Thursday, December 7, 2023

Education foundation provides grant funding to teachers

Julie Brown - Special Writer

Brandi Smith sees inequities among area school districts in classroom funding. It is her job to help address that situation.

“It's such a foundation of what a community is,” the Canton Township resident said of school districts. Since this past January, her focus has been the Wayne-Westland Foundation for the Improvement of Instruction. Both a golf outing and a wine event draw business support, allowing the foundation to distribute grants to Wayne-Westland teachers for classroom use. One example? Tablets for kids who can't communicate.

“That is really just giving students greater opportunity,” the foundation executive director said of the $15,000 in grants awarded last spring. “I feel like this next year is going to continue to grow. It made me so excited and proud..”

The foundation origins go back to around 1980 and it was “revived” about five years ago, “so we can do more for the Wayne-Westland community,” said Maria Mitter, a school district staffer and Westland Rotary co-president. Mitter recently invited Smith to share foundation success with Rotarians.

The Wayne-Westland district is in a budget shortfall of some $17 million , although that's separate from foundation work which receives business support. 

Smith is a John Glenn High School graduate and recalled her own school days: “We didn't have to worry about bringing pencils and crayons.”

She earned a bachelor's degree from Eastern Michigan University and raised a family, including a child who's also a Glenn graduate.

“There was a need and it just kind of worked,” Smith said of the foundation.

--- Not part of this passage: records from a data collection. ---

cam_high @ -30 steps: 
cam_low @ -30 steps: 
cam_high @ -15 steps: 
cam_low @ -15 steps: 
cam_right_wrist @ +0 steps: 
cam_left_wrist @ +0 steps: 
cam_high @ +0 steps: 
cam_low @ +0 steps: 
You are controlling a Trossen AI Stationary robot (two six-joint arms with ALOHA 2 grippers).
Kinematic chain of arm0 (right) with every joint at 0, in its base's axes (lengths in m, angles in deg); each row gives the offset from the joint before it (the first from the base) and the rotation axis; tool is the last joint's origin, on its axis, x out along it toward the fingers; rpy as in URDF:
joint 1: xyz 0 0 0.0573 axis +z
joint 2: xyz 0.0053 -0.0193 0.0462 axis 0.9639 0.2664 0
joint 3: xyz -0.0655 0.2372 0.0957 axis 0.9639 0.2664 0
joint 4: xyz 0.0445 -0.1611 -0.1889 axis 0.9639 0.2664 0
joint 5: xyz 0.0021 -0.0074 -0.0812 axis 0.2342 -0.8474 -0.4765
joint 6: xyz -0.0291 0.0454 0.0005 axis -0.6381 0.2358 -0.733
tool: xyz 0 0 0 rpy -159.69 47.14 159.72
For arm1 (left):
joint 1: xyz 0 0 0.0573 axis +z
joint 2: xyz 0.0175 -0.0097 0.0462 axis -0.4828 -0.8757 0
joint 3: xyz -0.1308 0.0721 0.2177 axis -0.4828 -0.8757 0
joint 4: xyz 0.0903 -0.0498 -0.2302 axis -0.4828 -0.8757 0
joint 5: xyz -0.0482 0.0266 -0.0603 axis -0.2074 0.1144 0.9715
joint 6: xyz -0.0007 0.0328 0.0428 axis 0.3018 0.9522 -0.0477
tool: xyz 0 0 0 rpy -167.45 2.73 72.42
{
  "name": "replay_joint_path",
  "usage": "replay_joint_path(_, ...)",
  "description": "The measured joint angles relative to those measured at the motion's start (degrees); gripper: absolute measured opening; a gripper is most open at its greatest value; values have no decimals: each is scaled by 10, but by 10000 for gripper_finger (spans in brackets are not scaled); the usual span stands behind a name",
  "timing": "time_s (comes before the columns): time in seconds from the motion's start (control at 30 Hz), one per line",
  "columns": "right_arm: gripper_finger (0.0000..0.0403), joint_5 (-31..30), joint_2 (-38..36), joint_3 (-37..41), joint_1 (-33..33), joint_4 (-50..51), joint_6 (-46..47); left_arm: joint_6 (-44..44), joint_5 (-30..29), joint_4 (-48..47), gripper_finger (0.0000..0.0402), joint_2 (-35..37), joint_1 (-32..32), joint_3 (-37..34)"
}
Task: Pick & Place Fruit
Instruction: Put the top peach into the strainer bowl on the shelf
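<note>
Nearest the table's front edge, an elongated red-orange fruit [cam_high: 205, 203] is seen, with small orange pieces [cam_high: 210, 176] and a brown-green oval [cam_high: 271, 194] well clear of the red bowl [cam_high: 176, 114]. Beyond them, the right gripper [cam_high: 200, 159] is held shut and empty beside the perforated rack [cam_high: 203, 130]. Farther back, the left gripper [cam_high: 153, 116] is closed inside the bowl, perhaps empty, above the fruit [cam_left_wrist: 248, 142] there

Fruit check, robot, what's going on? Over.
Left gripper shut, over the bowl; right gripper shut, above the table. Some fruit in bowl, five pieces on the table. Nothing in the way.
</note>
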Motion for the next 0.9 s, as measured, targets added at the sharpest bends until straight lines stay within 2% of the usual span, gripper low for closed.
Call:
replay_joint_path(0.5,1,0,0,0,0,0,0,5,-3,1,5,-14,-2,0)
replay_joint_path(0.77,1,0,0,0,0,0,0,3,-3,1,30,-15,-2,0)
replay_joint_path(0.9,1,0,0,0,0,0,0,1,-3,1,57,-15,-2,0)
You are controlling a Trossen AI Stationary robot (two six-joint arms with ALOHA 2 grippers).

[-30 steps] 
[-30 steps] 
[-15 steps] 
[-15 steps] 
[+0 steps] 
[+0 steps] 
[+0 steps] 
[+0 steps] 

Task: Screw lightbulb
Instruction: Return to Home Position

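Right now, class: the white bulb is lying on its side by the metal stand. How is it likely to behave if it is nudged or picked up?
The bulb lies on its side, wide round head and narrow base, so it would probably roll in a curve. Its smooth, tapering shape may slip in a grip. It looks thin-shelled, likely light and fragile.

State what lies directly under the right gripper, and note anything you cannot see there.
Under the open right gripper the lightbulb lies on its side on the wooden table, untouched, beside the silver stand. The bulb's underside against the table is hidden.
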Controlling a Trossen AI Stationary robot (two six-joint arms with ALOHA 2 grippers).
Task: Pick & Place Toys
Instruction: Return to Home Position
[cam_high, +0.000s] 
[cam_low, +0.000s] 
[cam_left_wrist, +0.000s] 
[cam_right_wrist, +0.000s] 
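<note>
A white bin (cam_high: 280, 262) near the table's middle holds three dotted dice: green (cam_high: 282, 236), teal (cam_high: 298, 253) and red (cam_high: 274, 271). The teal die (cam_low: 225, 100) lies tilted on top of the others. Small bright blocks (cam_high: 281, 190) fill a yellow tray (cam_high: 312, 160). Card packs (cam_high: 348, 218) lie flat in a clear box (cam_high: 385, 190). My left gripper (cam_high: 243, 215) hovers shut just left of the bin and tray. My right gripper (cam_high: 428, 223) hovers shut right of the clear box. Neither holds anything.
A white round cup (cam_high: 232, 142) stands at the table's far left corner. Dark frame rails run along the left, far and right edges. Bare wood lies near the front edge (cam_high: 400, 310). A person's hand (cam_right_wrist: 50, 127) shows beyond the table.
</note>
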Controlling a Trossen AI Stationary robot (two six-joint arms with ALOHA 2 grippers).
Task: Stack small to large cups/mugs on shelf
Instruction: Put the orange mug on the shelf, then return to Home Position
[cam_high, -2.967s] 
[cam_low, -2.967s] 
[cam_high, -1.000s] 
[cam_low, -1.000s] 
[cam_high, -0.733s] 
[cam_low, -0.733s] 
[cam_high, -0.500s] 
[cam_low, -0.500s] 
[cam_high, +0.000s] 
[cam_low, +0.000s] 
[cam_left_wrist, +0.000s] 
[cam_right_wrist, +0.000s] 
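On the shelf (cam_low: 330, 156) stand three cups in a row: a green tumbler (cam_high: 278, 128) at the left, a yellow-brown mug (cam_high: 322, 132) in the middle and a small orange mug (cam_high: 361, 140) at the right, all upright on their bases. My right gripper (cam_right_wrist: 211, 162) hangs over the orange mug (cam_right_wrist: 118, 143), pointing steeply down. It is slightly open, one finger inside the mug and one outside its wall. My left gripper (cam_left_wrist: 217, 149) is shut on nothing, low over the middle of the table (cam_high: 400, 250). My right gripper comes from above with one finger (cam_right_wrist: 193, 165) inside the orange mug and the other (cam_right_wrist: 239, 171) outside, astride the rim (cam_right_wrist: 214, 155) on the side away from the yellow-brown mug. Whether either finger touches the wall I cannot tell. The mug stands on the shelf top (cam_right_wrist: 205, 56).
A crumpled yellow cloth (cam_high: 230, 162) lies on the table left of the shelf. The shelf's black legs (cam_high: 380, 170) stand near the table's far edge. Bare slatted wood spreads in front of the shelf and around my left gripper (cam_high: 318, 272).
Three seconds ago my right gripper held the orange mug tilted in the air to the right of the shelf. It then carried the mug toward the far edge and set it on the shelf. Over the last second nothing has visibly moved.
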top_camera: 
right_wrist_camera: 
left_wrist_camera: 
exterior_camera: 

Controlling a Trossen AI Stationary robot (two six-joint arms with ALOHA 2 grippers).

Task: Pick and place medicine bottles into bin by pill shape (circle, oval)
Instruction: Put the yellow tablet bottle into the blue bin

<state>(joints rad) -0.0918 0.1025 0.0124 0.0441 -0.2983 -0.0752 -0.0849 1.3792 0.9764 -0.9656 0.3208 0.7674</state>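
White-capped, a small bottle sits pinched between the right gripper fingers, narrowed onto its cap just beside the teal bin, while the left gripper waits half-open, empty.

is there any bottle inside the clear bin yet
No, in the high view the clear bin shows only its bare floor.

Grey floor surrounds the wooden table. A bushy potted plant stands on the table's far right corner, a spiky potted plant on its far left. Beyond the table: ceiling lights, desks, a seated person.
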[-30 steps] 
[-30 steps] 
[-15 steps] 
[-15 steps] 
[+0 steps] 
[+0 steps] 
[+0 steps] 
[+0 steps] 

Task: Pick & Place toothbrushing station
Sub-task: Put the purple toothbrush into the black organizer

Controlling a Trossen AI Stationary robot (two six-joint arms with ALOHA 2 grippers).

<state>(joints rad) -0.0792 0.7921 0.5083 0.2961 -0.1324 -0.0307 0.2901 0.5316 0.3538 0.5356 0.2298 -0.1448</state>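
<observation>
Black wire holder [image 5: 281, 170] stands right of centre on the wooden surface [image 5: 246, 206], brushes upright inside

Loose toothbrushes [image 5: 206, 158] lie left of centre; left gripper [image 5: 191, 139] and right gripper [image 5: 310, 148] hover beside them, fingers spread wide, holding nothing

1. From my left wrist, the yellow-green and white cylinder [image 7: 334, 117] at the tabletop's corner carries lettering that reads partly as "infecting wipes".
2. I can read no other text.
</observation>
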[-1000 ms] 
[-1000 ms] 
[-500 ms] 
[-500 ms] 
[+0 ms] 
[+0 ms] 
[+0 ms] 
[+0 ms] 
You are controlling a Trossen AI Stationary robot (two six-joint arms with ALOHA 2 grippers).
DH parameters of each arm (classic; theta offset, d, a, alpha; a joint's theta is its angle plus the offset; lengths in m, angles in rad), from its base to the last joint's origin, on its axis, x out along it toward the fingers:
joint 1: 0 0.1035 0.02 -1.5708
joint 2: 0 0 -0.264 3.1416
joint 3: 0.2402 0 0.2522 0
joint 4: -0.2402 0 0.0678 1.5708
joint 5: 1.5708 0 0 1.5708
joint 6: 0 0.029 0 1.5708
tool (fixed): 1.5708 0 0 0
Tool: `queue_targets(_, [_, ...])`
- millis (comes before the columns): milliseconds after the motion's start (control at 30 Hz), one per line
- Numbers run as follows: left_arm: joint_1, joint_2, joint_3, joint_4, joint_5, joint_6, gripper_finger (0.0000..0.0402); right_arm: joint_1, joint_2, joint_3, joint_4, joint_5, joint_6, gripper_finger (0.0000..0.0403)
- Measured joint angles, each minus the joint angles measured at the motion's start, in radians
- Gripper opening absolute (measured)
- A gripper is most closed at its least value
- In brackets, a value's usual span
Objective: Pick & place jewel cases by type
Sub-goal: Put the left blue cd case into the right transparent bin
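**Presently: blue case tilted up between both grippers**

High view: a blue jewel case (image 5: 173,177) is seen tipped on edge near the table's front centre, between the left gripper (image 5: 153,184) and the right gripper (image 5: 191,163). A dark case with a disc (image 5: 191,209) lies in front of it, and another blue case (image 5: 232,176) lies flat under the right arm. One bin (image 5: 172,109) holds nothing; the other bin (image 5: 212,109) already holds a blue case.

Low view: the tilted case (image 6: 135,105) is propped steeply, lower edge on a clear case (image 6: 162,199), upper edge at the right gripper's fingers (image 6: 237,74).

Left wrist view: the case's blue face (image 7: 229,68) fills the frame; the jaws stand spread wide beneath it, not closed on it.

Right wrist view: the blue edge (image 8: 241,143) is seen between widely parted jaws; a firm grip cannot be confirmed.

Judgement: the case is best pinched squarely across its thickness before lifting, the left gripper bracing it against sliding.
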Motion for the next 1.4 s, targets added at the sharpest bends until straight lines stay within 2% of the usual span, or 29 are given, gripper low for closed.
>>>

Twice a year, district teachers apply for grants. One social studies teacher received supplies to create an escape room, a popular trend.

“For teachers who want to do something really innovative, the foundation was founded,” Mitter said. 

Each grant can be as much as $1,000. The program is separate from the district Family Resource Center, which assists low-income families, in that it is more “classroom-oriented.”

Smith has seen greater opportunity in Plymouth-Canton district and others, and believes Wayne-Westland students count, too.  “Every kid deserves equality in education,” she concluded.

The Wayne-Westland Foundation for the Improvement of Instruction is online at wwcsfoundation.org.